And that brings us to the Tarot. The origins of the Tarot are shrouded in mystery, though it is seemingly closely related to the Romani people, better known in the West as 'Gypsies.' Both the Tarot and wandering bands of Romani appeared in Europe at roughly the same era. Both were assumed to be of an Egyptian origin  (hence the name Gypsies, which is a play on Egyptians or 'Gypos').
"Through the Gypsies the Tarot cards may be traced back to the religious symbolism of the ancient Egyptians... A curious legend relates that after the destruction of the Serapeum in Alexandria, the large body of attendant priests banded themselves together to preserve the secrets of the rites of Serapis. Their descendants (Gypsies) carrying with them the most precious of the volumes saved from the burning library -the Book of Enoch, or Thoth (the Tarot) -became wanderers upon the face of the earth, remaining a people apart with an ancient language and a birthright of magic and mystery."
(ibid, pgs. 409-410)


However, some scholar have speculated that the Romani people (as well as the Tarot) are originally from India rather than Egypt.
"The gipsies originated in India, or their historian has at least shown the likelihood of this theory. Now the extant Tarot is certainly that of the gipsies and has come to us by way of Judea. As a fact, its keys are in correspondence with the letters of the Hebrew alphabet, and some of its figures reproduce even their forms. What then were the gipsies? As a poet has said: They were the debased remnant of an ancient world; they were a sect of Indian Gnostics, whose communion caused them to be proscribed in every land; as they may be said to admit practically, they are profaners of the Great Arcanum, overtaken by a fatal malediction."
(The History of Magic, Eliphas Levi, pg. 240)
In recent years genetic evidence has validated an Indian rather than Egyptian origin for the Romani. Many occultists such as Aleister Crowley have still insisted on an Egyptian origin for the Tarot, even while acknowledging in the Indian heritage of the Gypsies. This is easily understandable when one considers that Egypt was generally thought to be the birth place of the Mysteries by various occult orders since the Renaissance. Yet India is an even more compelling birthplace for the Tarot to my mind.

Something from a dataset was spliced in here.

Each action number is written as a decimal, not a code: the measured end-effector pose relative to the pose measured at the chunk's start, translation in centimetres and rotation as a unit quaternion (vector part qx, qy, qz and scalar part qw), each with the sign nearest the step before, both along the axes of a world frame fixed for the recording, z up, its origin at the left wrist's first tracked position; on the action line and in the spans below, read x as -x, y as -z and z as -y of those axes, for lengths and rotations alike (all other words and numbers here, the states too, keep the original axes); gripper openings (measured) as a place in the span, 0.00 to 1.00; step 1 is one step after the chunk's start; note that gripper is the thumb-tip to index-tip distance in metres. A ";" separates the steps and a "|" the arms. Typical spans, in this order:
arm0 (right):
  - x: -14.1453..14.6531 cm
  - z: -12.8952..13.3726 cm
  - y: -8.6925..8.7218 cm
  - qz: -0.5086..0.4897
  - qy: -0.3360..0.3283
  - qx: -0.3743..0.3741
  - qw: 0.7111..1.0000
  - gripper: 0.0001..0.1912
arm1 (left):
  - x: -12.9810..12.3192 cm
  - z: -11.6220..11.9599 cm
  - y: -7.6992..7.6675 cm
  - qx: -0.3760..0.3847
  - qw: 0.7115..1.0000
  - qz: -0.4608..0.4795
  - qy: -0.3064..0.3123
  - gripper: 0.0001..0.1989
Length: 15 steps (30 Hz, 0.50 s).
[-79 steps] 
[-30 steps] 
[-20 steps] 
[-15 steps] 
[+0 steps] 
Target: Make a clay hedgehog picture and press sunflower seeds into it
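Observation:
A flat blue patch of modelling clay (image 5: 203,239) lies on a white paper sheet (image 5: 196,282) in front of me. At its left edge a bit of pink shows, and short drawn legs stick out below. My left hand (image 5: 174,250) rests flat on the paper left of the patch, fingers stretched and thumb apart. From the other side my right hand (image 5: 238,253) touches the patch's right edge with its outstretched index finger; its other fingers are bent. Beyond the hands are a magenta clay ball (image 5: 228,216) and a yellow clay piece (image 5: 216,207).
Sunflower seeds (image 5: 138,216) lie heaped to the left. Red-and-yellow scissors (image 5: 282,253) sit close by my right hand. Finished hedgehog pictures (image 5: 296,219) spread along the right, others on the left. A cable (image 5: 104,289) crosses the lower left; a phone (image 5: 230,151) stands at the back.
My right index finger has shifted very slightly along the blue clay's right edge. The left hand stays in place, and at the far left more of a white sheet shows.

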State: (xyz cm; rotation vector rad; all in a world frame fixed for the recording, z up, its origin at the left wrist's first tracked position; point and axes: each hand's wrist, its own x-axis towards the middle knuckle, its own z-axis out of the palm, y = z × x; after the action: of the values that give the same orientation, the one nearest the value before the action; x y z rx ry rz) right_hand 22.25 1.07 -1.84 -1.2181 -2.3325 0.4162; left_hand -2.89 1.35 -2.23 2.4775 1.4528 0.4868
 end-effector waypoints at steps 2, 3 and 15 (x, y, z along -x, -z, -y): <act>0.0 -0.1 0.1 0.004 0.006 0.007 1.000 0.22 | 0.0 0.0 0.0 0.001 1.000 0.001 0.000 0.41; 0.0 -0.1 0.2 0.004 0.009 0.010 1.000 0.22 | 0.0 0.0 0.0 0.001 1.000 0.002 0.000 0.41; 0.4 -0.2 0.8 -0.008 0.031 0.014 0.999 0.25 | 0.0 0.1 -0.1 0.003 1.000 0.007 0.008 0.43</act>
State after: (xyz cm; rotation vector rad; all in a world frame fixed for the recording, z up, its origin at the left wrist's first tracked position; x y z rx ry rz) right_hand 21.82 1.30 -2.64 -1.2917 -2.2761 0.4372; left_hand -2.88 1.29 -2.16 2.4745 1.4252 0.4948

From time to time this blog has tackled the complex topic of twilight language. As this concept will play heavily into this post, I thought I would briefly address it again at the onset. The historical notion of twilight language comes from India.
"Buddhism's tantras are thousands of years old and yet never publicly revealed, never written down. Gradually it became necessary to write the secrets down so they would not be completely lost. But when they were written, they were written in a 'twilight language,' that is, in allegory, symbolism, code, so they could not be misinterpreted and misused by unworthy seekers. For this reason, if we do not have a proper guide, the ancient texts may be confusing or even misleading to us today."
(The Copycat Effect, Loren Coleman, pg. 237) 
In other words, twilight language is an entirely symbolic form of communication. It also seemingly originated from India, which may also have been where the Tarot derived from. Researchers such as the controversial Michael A. Hoffman have argued that numerous occultic organizations have a most peculiar view of twilight language that puts it at far greater age than the historic twilight language of the Buddhists and Hindus:
"In the secret societies, 'twilight language,' was advertised as the 'Adamic language,' the language Adam learned from God in Eden, 'the key to divine knowledge.' "
(Secret Societies and Psychological Warfare, pg.7)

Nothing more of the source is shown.